Ya que nos hemos declarado esta guerra a nosotros mismos, también a nosotros toca declarar una tregua y establecer nuestra paz.

Como no hemos obedecido las llamadas de atención que por decenios se han venido haciendo, de tener un crecimiento cero de la población, el número de habitantes de la Tierra se está acercando a los 6 mil millones, y se espera que para el 2050 se habrá duplicado. La población y el progreso han generado el efecto secundario de enfermar a la Madre Tierra, han retado su frágil y equilibrado ecosistema. El célebre Jacques Cousteau insistía en que nuestros mares estaban en su lecho de muerte, que el plancton y el fitoplancton y los cimientos de la cadena alimenticia se estaban muriendo. A nuestras selvas tropicales, que son nada menos que los pulmones de nuestro planeta, les estamos sacando las entrañas a un ritmo tal, que podríamos considerar como inminente su desaparición. Naciones Unidas ha declarado que para el año 2027 a dos terceras partes de la humanidad les faltará agua dulce limpia, aproximadamente cuando se acabe el petróleo crudo en la Tierra. Los gases de desecho de la civilización están desestabilizando la atmósfera, y la mayoría de los científicos hoy están de acuerdo en que el planeta se está calentando a medida que se va reduciendo la capa de ozono hasta niveles casi de cataclismo.

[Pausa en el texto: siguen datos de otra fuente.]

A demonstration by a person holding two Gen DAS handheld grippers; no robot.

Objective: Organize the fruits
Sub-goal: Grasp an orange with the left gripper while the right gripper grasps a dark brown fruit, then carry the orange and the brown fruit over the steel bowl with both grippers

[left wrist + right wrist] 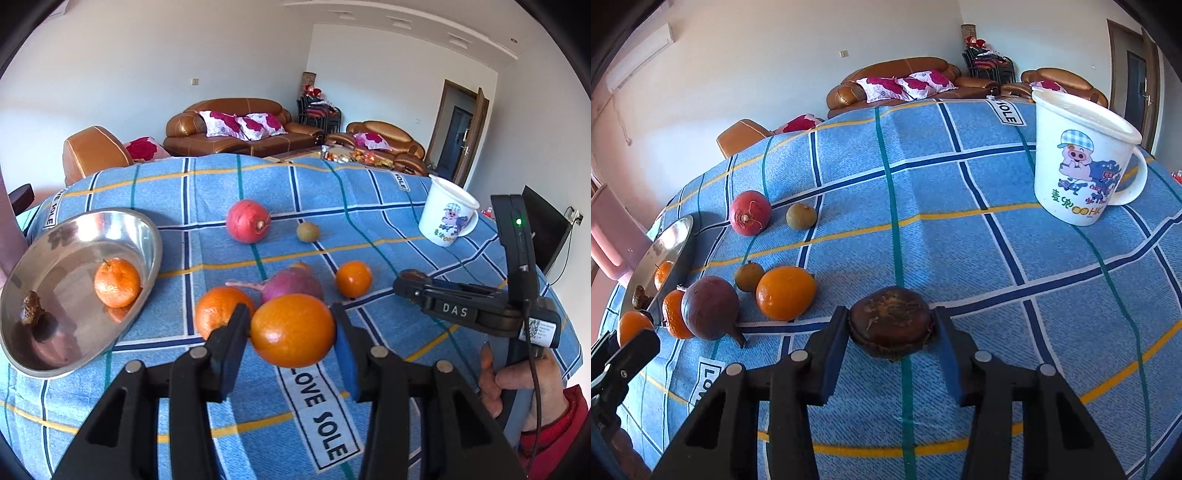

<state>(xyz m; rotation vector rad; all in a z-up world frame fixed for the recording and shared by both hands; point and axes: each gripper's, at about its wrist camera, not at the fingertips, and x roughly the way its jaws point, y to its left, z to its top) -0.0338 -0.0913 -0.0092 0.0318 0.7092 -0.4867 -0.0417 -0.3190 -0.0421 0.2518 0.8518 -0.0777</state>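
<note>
My left gripper (291, 332) is shut on a large orange (293, 329) and holds it above the blue checked cloth. A steel bowl (147, 236) at the left holds a tangerine (117, 283) and a brown dried fruit (31, 313). My right gripper (891, 325) is shut on a dark brown water chestnut (891, 322) just above the cloth; the gripper also shows at the right of the left wrist view (408, 282). Loose on the cloth lie a tangerine (214, 310), a purple radish (291, 284), a small orange (353, 278), a red radish (247, 220) and a small green-brown fruit (307, 232).
A white cartoon mug (1082, 166) stands at the far right of the table. The cloth (923, 184) drops off at the table edges. Brown sofas (236, 125) and a door (461, 133) lie beyond.
</note>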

Y podría seguir y seguir, pero tú ya conoces la historia, que no representa un bonito cuadro.

Pese a las conferencias globales en Río, Europa y Kioto, únicamente se han iniciado medidas reducidas para combatir nuestra plétora de problemas ambientales. Los grandes problemas requieren grandes soluciones. Aunque la supervivencia misma de la humanidad está en juego, nosotros ciertamente no tenemos la mentalidad de un Proyecto Manhattan ni de la Carrera Espacial para resolver estos monumentales retos del milenio. Pero yo definitivamente espero que nuestra energía colectiva en LuzNueva - LightShift genere las sustancias adicionales que requerimos para ayudar en la labor de Naciones Unidas para desarrollar un Capítulo sobre la Tierra, sustancial en materia ambiental y que se haga obligatorio para el año 2000, y que emprendamos cientos de actividades llenas de inspiración que estén enfocadas al milenio como la encrucijada donde nos dirijamos a un futuro más brillante.

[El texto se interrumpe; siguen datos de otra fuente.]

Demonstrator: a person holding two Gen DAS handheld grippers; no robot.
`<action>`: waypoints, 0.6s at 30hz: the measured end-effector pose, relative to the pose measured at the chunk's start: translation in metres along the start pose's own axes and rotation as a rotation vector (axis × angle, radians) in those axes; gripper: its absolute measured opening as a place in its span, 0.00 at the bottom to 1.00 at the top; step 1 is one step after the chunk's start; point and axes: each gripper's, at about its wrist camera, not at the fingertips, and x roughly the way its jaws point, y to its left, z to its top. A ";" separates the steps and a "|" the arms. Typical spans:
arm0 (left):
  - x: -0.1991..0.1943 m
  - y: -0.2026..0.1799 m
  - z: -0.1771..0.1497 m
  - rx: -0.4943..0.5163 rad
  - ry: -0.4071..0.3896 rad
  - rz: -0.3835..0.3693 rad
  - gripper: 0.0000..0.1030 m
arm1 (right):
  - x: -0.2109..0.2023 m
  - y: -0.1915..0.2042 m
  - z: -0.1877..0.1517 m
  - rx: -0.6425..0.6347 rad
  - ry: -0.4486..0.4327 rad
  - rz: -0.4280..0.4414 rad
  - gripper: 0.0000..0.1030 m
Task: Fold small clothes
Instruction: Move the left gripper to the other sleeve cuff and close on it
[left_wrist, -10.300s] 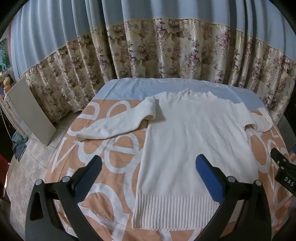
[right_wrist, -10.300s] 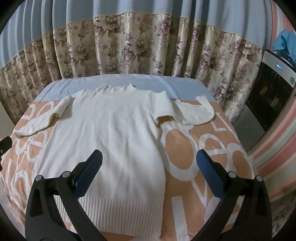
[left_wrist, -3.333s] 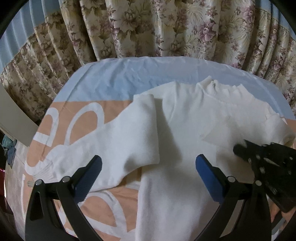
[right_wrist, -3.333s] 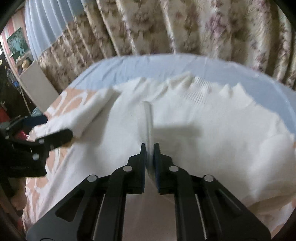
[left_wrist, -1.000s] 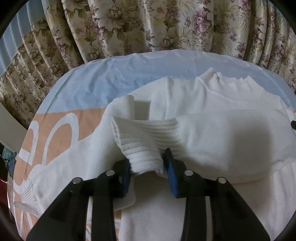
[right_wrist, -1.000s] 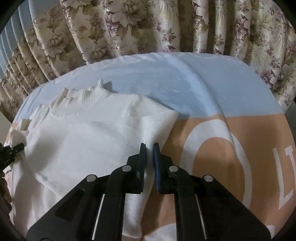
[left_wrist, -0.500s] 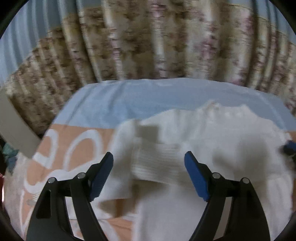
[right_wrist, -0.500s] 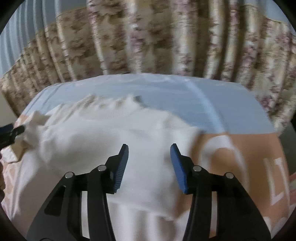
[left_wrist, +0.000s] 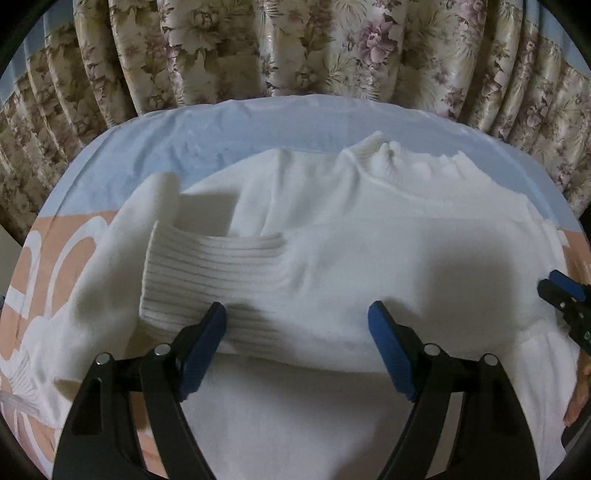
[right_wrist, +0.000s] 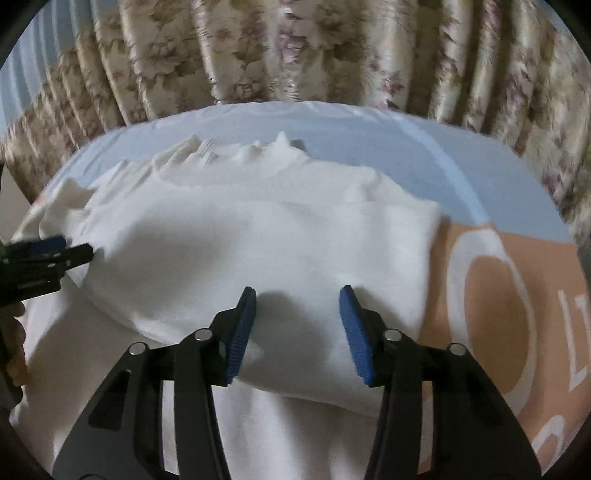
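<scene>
Both my grippers, left gripper (left_wrist: 297, 325) and right gripper (right_wrist: 297, 314), spring apart, dropping the sleeve (left_wrist: 332, 273) across the sweater (right_wrist: 258, 229); one sleeve folded.

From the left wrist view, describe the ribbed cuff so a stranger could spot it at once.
Start at the white sweater spread on the bed before the floral curtain. A sleeve lies folded across its chest; the ribbed cuff is that sleeve's left end, the only ridged patch among smooth knit.
</scene>
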 end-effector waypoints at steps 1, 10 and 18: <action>-0.004 -0.003 -0.001 0.009 0.000 0.012 0.77 | 0.000 -0.003 0.000 0.017 0.000 0.011 0.41; -0.066 0.012 -0.016 -0.035 -0.053 0.069 0.92 | -0.040 0.038 0.013 -0.043 -0.084 0.050 0.67; -0.113 0.054 -0.038 -0.079 -0.101 0.175 0.93 | -0.073 0.101 0.019 -0.061 -0.154 0.116 0.88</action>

La fecha mística, mítica y mágica del año 2000 sirve como punto de ignición de la gran esperanza de que la humanidad se reúna como una familia unida, que irradie paz y luz y con una fuerte intención. En medio de obstáculos abrumadores, tenemos la oportunidad de dar un giro de 180 grados para ir de uno de los periodos más destructivos en la historia del hombre hacia una nueva era enfocada en una visión más brillante de paz y cooperación; que sea sustentable y que haya unión para todos. Cientos de miles de hombres, mujeres y niños ya están uniendo fuerzas en LuzNueva - LightShift los días primero de cada mes al medio día, meditando y orando en todo el mundo. Cientos de proyectos inspirados se están enfocando en el año 2000 como un punto de partida para el giro de 180 grados. Como gusano en crisálida que se transforma en mariposa, una radiante energía rodea el nacimiento del tercer milenio. Existe una esperanza renovada en que veremos los centelleantes ojos de nuestros hijos saludando el nuevo amanecer.

Cabría relatar una analogía beisbolística. Van 6 a cero, con dos outs al final de la novena entrada; Darth Vader está en el montículo del lado oscuro. Las cosas se ven bastante negras para toda la gente del planeta Tierra, cuando de repente, ¡la muchedumbre se vuelve loca cuando Yoda entra a batear! Que la Fuerza esté con nosotros cuando entremos en acción para que se manifieste el milagro del milenio.

"You may say I'm a Dreamer, but I'm not the only one. I hope someday you'll join us: And the world will be as One". (Dirás que soy un soñador nomás, mas no soy el único. Espero que un día te unas a nosotros: y el Mundo será Uno Solo"

--John Lennon

 

"Nunca dudes de que un pequeño grupo de ciudadanos pensantes y comprometidos pueden cambiar el mundo. En verdad, son los únicos que han podido hacerlo!"